→ YOUR INSTRUCTIONS
A faithful copy of the entries, without any pictures, is what is needed here.

→ MATERIAL TO PROCESS
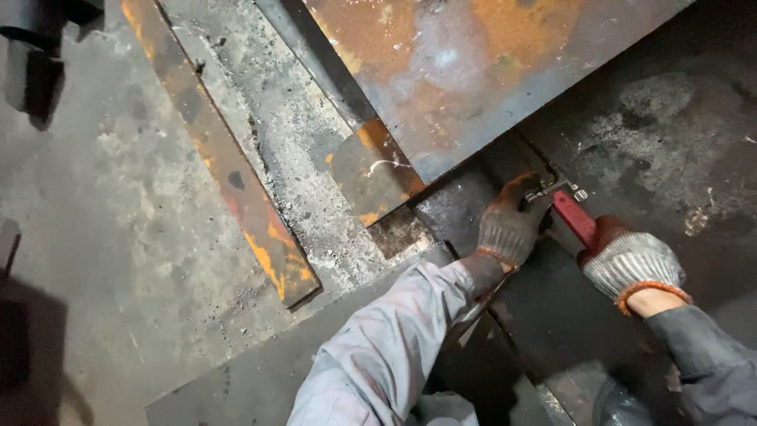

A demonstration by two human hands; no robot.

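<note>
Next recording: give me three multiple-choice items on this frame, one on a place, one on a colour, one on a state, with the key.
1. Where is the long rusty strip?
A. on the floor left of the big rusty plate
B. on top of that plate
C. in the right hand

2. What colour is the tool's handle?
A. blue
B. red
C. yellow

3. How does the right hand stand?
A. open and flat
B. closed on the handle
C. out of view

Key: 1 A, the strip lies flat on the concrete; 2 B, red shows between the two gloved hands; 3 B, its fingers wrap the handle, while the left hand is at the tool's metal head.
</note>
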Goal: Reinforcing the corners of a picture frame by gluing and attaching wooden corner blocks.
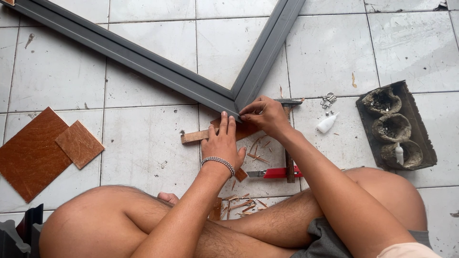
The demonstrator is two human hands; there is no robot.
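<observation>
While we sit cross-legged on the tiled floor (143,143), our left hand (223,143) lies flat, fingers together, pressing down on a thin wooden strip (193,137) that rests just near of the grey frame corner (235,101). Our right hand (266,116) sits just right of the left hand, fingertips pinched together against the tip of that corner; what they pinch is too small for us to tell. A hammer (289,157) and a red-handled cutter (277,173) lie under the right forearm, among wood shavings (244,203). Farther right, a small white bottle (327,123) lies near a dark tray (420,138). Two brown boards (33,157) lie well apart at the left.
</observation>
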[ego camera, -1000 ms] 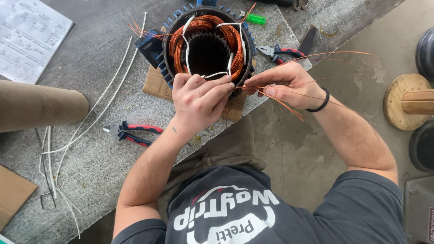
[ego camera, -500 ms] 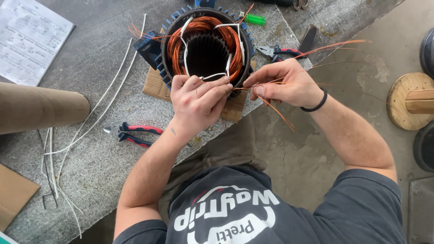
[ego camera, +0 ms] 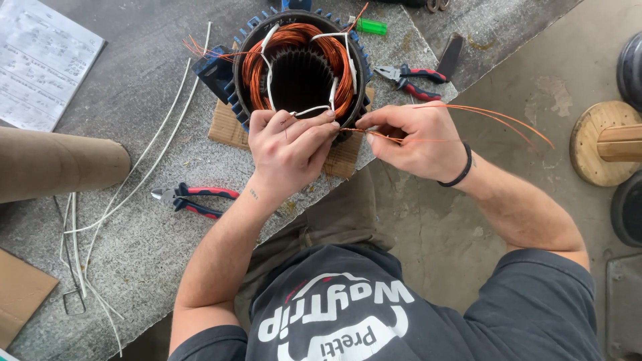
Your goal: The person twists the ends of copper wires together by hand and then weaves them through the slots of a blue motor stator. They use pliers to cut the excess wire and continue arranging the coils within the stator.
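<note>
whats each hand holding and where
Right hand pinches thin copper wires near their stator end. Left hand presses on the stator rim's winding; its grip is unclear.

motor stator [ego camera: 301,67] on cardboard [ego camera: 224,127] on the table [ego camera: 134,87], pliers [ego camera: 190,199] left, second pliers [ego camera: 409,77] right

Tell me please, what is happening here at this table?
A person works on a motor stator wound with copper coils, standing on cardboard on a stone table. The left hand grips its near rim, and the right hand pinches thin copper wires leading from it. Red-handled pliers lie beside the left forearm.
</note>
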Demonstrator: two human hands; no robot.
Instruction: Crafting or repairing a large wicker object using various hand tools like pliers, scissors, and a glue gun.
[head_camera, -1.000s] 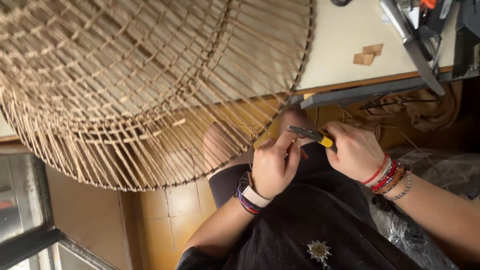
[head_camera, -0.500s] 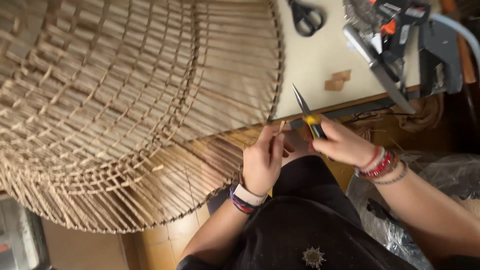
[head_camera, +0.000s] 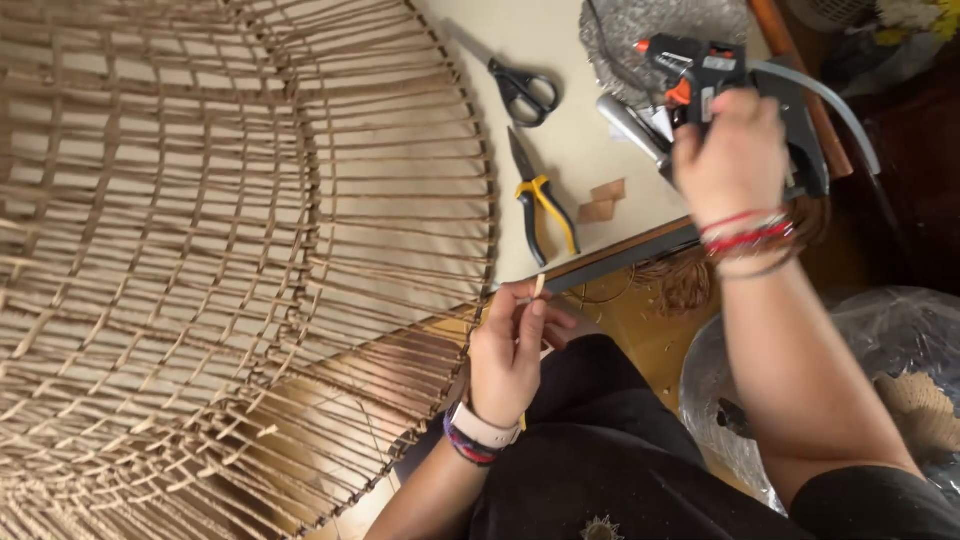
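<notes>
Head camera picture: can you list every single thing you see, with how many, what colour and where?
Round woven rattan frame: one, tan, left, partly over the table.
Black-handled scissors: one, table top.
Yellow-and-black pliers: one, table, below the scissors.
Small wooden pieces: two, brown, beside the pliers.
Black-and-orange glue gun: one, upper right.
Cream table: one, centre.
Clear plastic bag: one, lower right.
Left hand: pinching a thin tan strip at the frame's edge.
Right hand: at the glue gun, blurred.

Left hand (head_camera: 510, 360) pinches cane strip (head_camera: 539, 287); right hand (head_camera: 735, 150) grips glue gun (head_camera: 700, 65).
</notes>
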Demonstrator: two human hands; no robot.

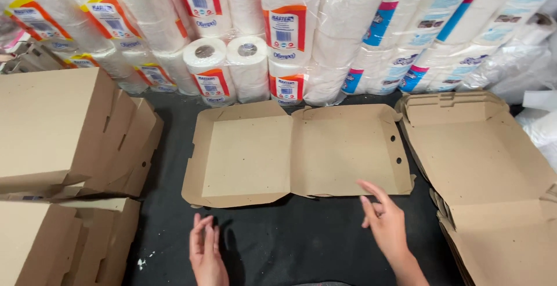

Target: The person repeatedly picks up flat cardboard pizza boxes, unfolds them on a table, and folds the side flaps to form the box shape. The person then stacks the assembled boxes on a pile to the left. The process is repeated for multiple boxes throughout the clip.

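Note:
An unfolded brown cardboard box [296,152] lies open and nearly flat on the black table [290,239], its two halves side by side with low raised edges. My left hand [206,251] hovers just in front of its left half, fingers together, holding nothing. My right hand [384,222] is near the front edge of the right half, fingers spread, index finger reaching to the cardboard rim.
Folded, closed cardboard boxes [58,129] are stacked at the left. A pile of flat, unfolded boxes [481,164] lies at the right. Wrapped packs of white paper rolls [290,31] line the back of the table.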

→ EXERCISE RESPONSE
A demonstration by two human hands; no robot.

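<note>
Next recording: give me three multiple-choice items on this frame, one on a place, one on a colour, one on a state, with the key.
1. Where is the long rusty strip?
A. on the floor left of the big rusty plate
B. on top of that plate
C. in the right hand

2. What colour is the tool's handle?
A. blue
B. red
C. yellow

3. How does the right hand stand?
A. open and flat
B. closed on the handle
C. out of view

Key: 1 A, the strip lies flat on the concrete; 2 B, red shows between the two gloved hands; 3 B, its fingers wrap the handle, while the left hand is at the tool's metal head.
</note>
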Goal: Reinforcing the corners of a picture frame by gluing and attaching wooden corner blocks.
The demonstrator is two human hands; there is no robot.
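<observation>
While we sit cross-legged on the tiled floor (143,143), our left hand (223,143) lies flat, fingers together, pressing down on a thin wooden strip (193,137) that rests just near of the grey frame corner (235,101). Our right hand (266,116) sits just right of the left hand, fingertips pinched together against the tip of that corner; what they pinch is too small for us to tell. A hammer (289,157) and a red-handled cutter (277,173) lie under the right forearm, among wood shavings (244,203). Farther right, a small white bottle (327,123) lies near a dark tray (420,138). Two brown boards (33,157) lie well apart at the left.
</observation>
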[ego camera, -1000 ms] 
[ego camera, -500 ms] 
[ego camera, +0 ms] 
Your goal: The person twists the ends of copper wires together by hand and then weaves them through the slots of a blue motor stator. They use pliers to cut the excess wire and continue arranging the coils within the stator.
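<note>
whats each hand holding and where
Right hand pinches thin copper wires near their stator end. Left hand presses on the stator rim's winding; its grip is unclear.

motor stator [ego camera: 301,67] on cardboard [ego camera: 224,127] on the table [ego camera: 134,87], pliers [ego camera: 190,199] left, second pliers [ego camera: 409,77] right

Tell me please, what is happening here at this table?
A person works on a motor stator wound with copper coils, standing on cardboard on a stone table. The left hand grips its near rim, and the right hand pinches thin copper wires leading from it. Red-handled pliers lie beside the left forearm.
</note>
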Demonstrator: two human hands; no robot.
Instruction: Crafting or repairing a large wicker object using various hand tools like pliers, scissors, and a glue gun.
[head_camera, -1.000s] 
[head_camera, -0.500s] 
[head_camera, +0.000s] 
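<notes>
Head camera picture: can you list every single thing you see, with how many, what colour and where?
Round woven rattan frame: one, tan, left, partly over the table.
Black-handled scissors: one, table top.
Yellow-and-black pliers: one, table, below the scissors.
Small wooden pieces: two, brown, beside the pliers.
Black-and-orange glue gun: one, upper right.
Cream table: one, centre.
Clear plastic bag: one, lower right.
Left hand: pinching a thin tan strip at the frame's edge.
Right hand: at the glue gun, blurred.

Left hand (head_camera: 510, 360) pinches cane strip (head_camera: 539, 287); right hand (head_camera: 735, 150) grips glue gun (head_camera: 700, 65).
</notes>
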Demonstrator: two human hands; no robot.


Target: The person repeatedly picks up flat cardboard pizza boxes, unfolds them on a table, and folds the side flaps to form the box shape. The person then stacks the assembled boxes on a pile to the left. The process is repeated for multiple boxes throughout the clip.

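Note:
An unfolded brown cardboard box [296,152] lies open and nearly flat on the black table [290,239], its two halves side by side with low raised edges. My left hand [206,251] hovers just in front of its left half, fingers together, holding nothing. My right hand [384,222] is near the front edge of the right half, fingers spread, index finger reaching to the cardboard rim.
Folded, closed cardboard boxes [58,129] are stacked at the left. A pile of flat, unfolded boxes [481,164] lies at the right. Wrapped packs of white paper rolls [290,31] line the back of the table.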

What the exercise asked for is complete.